## Records drawn from a dataset

----------

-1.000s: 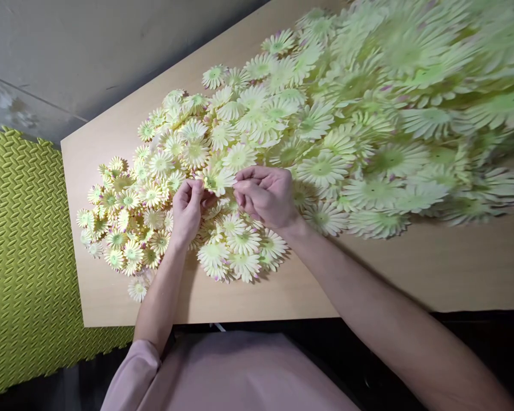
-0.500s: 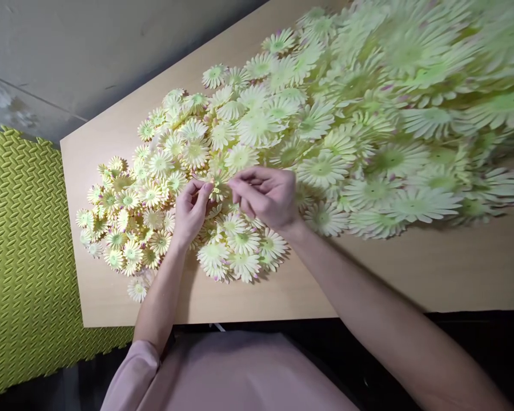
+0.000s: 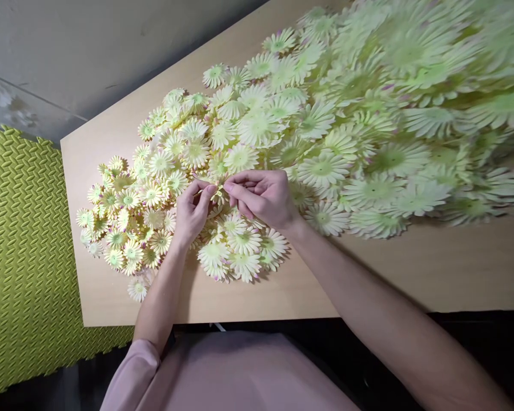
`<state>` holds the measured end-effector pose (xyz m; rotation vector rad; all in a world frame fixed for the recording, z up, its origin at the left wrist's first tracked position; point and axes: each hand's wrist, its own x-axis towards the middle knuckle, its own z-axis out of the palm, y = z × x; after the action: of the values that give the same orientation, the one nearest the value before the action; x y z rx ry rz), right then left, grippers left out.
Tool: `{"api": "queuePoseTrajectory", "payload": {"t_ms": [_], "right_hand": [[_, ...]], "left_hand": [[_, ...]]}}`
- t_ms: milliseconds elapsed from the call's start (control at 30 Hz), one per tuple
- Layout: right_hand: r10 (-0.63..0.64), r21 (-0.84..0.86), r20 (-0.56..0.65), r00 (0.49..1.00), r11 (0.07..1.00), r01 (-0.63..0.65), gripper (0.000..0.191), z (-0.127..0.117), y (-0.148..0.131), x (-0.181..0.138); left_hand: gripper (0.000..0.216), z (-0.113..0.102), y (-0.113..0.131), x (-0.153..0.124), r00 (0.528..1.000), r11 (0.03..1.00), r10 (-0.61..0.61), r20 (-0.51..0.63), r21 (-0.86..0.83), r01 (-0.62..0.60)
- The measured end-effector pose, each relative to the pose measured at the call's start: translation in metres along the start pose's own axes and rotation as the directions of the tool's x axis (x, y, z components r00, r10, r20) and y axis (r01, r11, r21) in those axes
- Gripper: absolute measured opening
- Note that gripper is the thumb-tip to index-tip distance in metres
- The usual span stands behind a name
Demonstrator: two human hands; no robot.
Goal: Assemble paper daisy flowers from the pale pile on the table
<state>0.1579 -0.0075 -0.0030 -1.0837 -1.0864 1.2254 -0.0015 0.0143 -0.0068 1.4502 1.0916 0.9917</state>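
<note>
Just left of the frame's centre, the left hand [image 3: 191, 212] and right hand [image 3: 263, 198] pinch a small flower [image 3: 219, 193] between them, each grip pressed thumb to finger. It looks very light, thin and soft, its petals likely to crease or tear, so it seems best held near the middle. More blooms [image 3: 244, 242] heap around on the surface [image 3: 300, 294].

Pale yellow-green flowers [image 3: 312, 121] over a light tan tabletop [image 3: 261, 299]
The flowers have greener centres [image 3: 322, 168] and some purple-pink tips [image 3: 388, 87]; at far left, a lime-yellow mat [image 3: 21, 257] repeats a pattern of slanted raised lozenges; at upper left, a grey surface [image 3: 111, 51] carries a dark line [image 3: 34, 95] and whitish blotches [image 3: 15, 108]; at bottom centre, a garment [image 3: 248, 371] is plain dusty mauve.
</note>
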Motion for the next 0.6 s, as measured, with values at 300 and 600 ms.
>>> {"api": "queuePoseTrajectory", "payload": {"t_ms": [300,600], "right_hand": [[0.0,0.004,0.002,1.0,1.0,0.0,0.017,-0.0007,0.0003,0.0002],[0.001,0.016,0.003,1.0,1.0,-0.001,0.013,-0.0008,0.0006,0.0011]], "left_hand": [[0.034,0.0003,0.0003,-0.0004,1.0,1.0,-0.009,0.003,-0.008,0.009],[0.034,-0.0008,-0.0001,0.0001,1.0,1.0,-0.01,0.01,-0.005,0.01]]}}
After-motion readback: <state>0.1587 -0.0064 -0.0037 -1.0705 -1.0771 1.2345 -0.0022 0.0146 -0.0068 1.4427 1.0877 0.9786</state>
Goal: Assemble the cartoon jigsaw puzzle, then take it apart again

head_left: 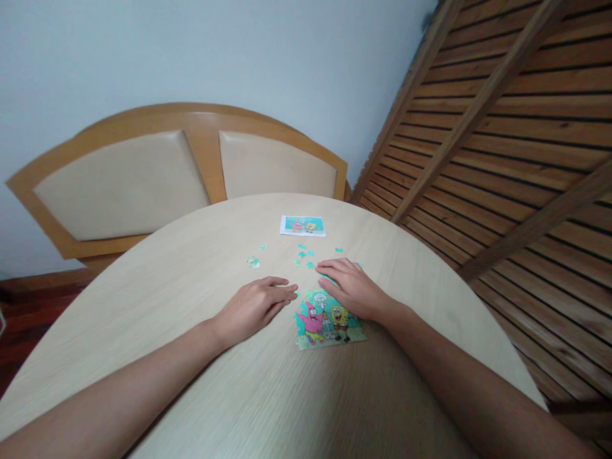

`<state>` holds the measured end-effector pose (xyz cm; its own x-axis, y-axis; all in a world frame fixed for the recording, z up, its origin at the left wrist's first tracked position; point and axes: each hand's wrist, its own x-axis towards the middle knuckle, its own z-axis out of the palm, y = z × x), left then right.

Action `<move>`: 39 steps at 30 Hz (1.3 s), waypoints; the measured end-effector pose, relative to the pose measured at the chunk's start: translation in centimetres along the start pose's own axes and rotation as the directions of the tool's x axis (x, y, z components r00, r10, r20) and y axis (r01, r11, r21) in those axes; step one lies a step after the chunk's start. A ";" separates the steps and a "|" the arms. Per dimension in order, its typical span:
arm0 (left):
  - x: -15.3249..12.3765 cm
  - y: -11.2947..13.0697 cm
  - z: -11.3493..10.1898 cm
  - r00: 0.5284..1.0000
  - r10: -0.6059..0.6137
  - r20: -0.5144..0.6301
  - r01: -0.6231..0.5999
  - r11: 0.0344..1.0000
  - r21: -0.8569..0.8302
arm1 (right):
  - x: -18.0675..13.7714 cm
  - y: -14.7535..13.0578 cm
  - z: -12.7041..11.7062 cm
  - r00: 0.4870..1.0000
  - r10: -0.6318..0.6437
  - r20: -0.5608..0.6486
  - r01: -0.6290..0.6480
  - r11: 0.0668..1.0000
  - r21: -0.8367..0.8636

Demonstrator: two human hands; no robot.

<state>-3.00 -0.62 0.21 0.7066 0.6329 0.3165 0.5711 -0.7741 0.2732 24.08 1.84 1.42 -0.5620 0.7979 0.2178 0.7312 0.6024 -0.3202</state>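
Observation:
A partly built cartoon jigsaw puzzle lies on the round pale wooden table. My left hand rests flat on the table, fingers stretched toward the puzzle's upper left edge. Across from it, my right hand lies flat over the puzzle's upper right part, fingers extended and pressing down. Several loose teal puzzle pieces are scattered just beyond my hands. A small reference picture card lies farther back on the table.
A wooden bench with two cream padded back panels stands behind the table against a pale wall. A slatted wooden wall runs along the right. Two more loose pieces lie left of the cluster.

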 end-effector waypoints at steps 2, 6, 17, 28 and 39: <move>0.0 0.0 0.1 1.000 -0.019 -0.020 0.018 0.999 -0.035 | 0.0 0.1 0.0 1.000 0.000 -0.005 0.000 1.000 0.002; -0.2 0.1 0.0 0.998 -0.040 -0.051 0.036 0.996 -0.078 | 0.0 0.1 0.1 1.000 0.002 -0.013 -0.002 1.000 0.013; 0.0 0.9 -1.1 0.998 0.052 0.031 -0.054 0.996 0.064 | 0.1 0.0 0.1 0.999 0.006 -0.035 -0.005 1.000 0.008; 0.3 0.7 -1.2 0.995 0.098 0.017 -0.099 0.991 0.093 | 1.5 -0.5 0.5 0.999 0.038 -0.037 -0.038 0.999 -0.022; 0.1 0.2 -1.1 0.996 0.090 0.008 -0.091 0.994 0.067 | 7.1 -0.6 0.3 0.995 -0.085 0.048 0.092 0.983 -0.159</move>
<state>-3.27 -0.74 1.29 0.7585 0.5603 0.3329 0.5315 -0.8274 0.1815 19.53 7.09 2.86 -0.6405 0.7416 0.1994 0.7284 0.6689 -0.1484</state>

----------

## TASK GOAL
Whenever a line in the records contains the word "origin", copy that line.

## RESULT BELOW
`<state>` holds the measured end-effector pose (xyz m; rotation vector rad; all in a world frame fixed for the recording, z up, its origin at the left wrist's first tracked position; point and axes: each hand's wrist, its own x-axis towards the middle knuckle, its own z-axis out of the palm, y = z × x; after the action: of the values that give the same orientation, the one nearest the value before the action; x y z rx ry rz), right then left, grippers left out.
`<state>` holds the measured end-effector pose (xyz cm; its own x-axis, y-axis; all in a world frame fixed for the recording, z up, its origin at the left wrist's first tracked position; point and axes: each hand's wrist, its own x-axis towards the middle knuckle, its own z-axis out of the palm, y = z × x), left then right.

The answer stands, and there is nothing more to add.